Generally, people have some common experiences while recovering from surgery for nonunion and malunion reconstruction:

  • You may feel pain near the surgery site for the first few weeks after surgery. Your doctor will create a pain management plan for you, including prescription medications or over-the-counter drugs. Over time, you’ll be able to decrease your medication usage.
  • You may need assistive devices, such as splints or crutches, as you heal.
  • Your orthopaedic team will create a physical therapy plan for you, which you’ll start as soon as your progress dictates.
  • Working with your doctor and physical therapy team, you’ll have a step-by-step plan to return to your regular daily activities.

It may take a few months or longer for you to recover fully and return to your regular activities. If you follow the recommendations of your surgical team and physical therapists, you’ll have the best chance for full recovery. Our goal is to provide you with the full range of surgical follow-up and rehabilitation services to support your recovery.

Risks of reconstructing nonunion and malunion fractures

Like many surgeries, there can be complications and risks associated with fracture reconstruction surgery. These risks can depend on your overall health, age, and complexity of the surgery. They may include:

  • Infection at the site
  • Bleeding
  • Blood clots
  • Wound healing issues
  • Persistent pain

Talk with your doctor if you have questions about risks associated with your reconstruction surgery.

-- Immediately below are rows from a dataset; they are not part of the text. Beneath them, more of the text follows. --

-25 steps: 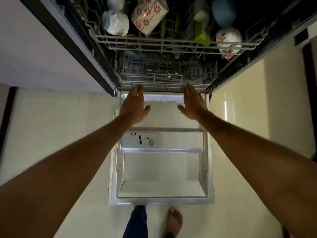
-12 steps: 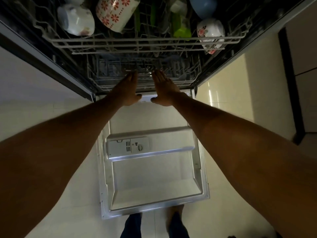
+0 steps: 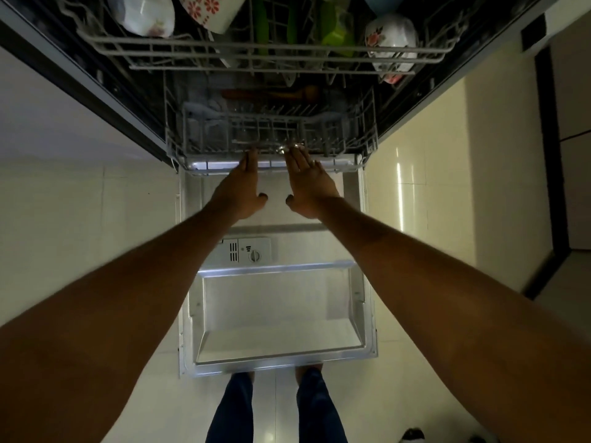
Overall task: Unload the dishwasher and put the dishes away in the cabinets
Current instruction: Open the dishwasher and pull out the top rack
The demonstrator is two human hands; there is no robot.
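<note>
The dishwasher stands open with its door (image 3: 275, 314) folded flat toward me. My left hand (image 3: 240, 190) and my right hand (image 3: 308, 187) reach side by side, fingers straight, their tips at the front rim of the lower rack (image 3: 198, 163). The lower rack holds a grey cutlery basket (image 3: 208, 132) and a brown wooden utensil (image 3: 287, 94) further in. The upper rack (image 3: 224, 47) above carries a white floral cup (image 3: 144, 14), a red-flowered mug (image 3: 211, 11), green plastic pieces (image 3: 337, 30) and a white floral bowl (image 3: 390, 36). Neither hand holds anything.
A white cabinet front (image 3: 48, 116) flanks the dishwasher on the left. Glossy cream floor tiles (image 3: 447, 203) lie on the right, with a dark door frame (image 3: 550, 171) beyond. My legs stand at the door's near edge (image 3: 271, 366).
Both hands have moved forward and closer together, from over the door's inner end to the lower rack's front rim. The view has drifted nearer to the racks.
</note>
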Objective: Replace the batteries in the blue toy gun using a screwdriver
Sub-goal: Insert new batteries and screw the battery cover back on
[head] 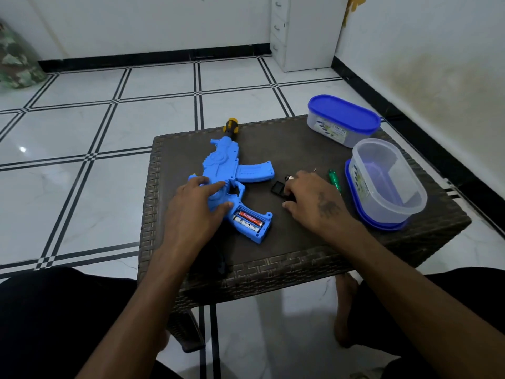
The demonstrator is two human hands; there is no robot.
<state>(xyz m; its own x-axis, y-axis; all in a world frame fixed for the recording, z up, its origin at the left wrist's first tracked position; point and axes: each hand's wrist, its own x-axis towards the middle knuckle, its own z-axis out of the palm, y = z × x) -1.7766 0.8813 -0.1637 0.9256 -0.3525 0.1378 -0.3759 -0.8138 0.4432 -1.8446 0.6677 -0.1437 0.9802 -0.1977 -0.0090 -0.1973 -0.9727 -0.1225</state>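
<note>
The blue toy gun (pixel 229 170) lies on the dark woven table (pixel 314 250), muzzle pointing away from me. Its grip compartment is uncovered and holds two batteries (pixel 249 218), one red and black, one white. My left hand (pixel 196 201) rests on the gun's body with straight fingers. My right hand (pixel 311 198) lies to the right of the gun, fingers curled over a small dark battery and touching the black compartment cover (pixel 277 186). A green-handled screwdriver (pixel 335 180) lies just right of that hand.
A lidded blue-topped plastic box (pixel 343 120) stands at the table's far right corner. An open clear container (pixel 388 181) sits on its blue lid at the right edge. A white cabinet (pixel 303 31) stands against the far wall. My knees flank the table's near edge.
</note>
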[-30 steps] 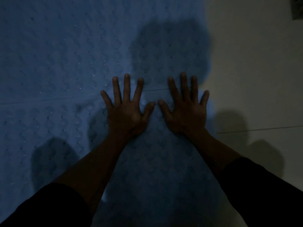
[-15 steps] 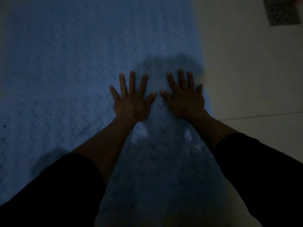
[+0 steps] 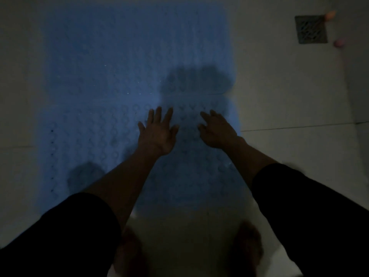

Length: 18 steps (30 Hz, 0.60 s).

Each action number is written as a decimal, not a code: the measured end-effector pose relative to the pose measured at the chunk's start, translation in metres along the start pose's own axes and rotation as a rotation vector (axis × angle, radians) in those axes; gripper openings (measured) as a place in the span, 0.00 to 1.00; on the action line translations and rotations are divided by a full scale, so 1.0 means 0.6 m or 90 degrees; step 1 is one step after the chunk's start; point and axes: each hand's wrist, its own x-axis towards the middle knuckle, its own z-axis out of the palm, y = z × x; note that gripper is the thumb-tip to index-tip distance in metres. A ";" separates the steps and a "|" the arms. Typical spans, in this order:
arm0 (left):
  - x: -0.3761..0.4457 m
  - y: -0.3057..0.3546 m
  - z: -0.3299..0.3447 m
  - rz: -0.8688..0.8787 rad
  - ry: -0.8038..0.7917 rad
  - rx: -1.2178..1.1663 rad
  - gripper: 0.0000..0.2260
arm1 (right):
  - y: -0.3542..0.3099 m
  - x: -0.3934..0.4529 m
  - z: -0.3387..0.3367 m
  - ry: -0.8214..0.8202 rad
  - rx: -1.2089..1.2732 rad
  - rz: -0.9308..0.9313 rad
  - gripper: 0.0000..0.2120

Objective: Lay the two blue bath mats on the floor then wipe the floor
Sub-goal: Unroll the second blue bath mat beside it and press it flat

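Two blue bath mats lie flat on the pale tiled floor, one beyond the other, meeting at a seam across the middle. The far mat is smoother; the near mat shows rows of round bumps. My left hand hovers over the near mat with fingers spread and nothing in it. To its right, near the mat's right edge, my right hand has its fingers loosely curled and holds nothing. Whether the hands touch the mat is unclear in the dim light.
A square metal floor drain sits at the top right, with two small pinkish objects beside it. My bare feet stand on the tile just in front of the near mat. Tile grout lines run left to right.
My view has pulled back and up, showing both mats whole and my feet. Both hands have come back from the seam onto the near mat, and the right hand's fingers have curled.
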 end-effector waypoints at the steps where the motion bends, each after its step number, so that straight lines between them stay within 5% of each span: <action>1: -0.021 0.005 -0.019 -0.007 -0.002 -0.003 0.28 | -0.010 -0.024 -0.015 0.001 -0.004 -0.001 0.26; 18: -0.435 0.124 -0.460 -0.086 0.024 -0.068 0.29 | -0.215 -0.441 -0.390 -0.041 -0.033 -0.063 0.28</action>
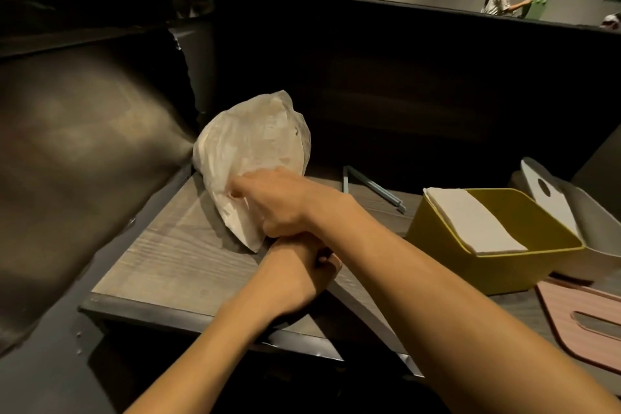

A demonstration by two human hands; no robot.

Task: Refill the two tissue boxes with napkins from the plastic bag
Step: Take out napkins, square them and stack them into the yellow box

Orthopaedic expertise in fracture treatment and rehabilitation

Penn Medicine’s orthopaedic team is uniquely equipped to provide the comprehensive care you need for reconstruction surgery. We offer advanced techniques, surgical expertise, and rehabilitation options for even the most complex nonunion and malunion reconstruction treatment.

Our specialized approaches include:

  • Advanced imaging for superior visualization: We use sophisticated imaging like 3D CT scans and digital tomography to provide the best possible view of the fracture when planning for treatment.
  • Custom, 3D-printed fracture solutions: Our orthopaedic surgeons combine 3D printing and radiologic studies to create personalized, implantable metal devices for patients with challenging and complex reconstructions.
  • Dynamic stabilization: We use state-of-the-art flexible screws and plates that allow for movement, providing the relative stability required for certain bones or joints to heal most effectively.
  • External ring fixation: Unlike other centers, Penn Medicine often uses this less invasive approach, which eliminates the need for internal implants or metal hardware, reducing the risk of implant infection.
  • More effective healing options: We offer implants impregnated with antibiotics for patients at high risk of infection, as well as biologic techniques to help patients optimize bone growth.